I have no earthly idea how I found Steal Like an Artist. All of us are in the creativity business.
Revisiting the Past
Last year, I made the decision to start reading some of my favorite books from the 1990s. One of those books was Paradigms: The Business of Discovering the Future by Joel Barker. Wow, that guy was ahead of his time. I was not disappointed with my second reading.
I limit myself to one sports book yearly, so I’m picky. If you like this genre, you will find Dinner with DiMaggio a big hit (sorry for the pun, and I’ll say it 56 more times).
I broke my rule and squeezed in a second sports-related book. I dare you to read or listen to Unscripted by Ernie Johnson without being moved.
Since I really like this guy’s blog writing and his books, he gets his own category. For both titles, this was my second time around. I’m trying to think who shouldn’t read these books. I’m drawing a blank. Here are the two titles that will not disappoint:
- Deep Work
- So Good They Can’t Ignore You
The second book above led me to another decent title, Born Standing Up by Steve Martin.
I love reading history, but this genre typically includes books that are 500 or more pages. The Whiz Kids mentioned above was longer.
Since I only listened to one book in this category, I have about 3 cued up in my Audible collection that I’ll listen to in early 2018.
Not counting The Whiz Kids, my lone title in history was Monash: The Outsider Who Won a War.

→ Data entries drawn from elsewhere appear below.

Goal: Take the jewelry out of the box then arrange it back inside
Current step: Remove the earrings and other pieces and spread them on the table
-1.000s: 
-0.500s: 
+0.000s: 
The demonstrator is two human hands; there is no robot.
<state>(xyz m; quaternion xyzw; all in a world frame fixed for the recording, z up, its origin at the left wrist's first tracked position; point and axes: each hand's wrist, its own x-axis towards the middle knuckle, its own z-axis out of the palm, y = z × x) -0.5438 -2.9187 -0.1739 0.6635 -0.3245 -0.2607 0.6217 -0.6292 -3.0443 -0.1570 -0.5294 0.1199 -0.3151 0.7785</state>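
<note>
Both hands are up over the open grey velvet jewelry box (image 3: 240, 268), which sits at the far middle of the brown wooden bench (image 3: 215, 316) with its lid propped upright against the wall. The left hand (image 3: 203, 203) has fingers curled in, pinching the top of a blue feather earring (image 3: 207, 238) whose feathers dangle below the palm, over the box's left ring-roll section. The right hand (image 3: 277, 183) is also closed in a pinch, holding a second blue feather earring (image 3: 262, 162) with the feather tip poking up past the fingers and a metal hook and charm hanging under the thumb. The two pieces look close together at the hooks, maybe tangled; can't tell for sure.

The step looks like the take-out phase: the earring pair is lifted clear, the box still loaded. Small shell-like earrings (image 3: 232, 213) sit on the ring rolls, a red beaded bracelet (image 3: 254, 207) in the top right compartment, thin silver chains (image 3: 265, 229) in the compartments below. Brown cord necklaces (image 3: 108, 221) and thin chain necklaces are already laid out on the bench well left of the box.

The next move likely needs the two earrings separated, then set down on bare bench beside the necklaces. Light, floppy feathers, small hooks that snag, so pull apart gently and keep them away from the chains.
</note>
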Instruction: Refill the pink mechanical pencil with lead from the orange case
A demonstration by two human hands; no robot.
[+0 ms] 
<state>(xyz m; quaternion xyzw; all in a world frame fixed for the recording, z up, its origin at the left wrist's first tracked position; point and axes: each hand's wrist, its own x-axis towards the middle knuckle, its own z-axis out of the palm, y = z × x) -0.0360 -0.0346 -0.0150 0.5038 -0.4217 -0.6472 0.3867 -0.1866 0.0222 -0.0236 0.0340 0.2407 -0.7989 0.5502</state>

Do I recommend it? Every Aussie should know this man, a hero during the First World War. Like many great men and women we read about from the past, he came from humble beginnings, was driven, and had a way of drawing out the best in others. Yet, he was a flawed hero. If I ever visit Australia, I want to learn more about him.
Remember what I wrote about earlier wanting to quit reading business books? That means reading more fiction and classic literature. I have a long way to go. But I did get a few titles completed:
- Earlier in the year, I asked my kids about their favorite books when they were young. All of them mentioned The Phantom Tollbooth. Am I officially the only CFO to have read this book? We’ll see. In 2018, I’ll be reading A Wrinkle in Time.
- Before We Were Yours was another book that was hard to put down. I gave copies to my wife and daughter. Be prepared to experience a mix of emotions ranging from sadness to anger.
- Bonfire of the Vanities was my first Tom Wolfe book. Loved it. I had heard about the movie and never watched it when it came out. If you like and appreciate good storytelling, Wolfe created a timeless gem.
- A Man Called Ove was hilarious. I’ve already given copies of this away. Two of my kids loved it.
Ending the Year on a Good Note
The last book I listened to deserves an honorable mention. Sarah of E-Myth, move over. Michael Gerber would have made millions consulting the founder of CD Baby, Derek Sivers.
The author tells how he started and almost crashed his growing business more than once in the fun read Anything You Want. The audio version is less than two hours.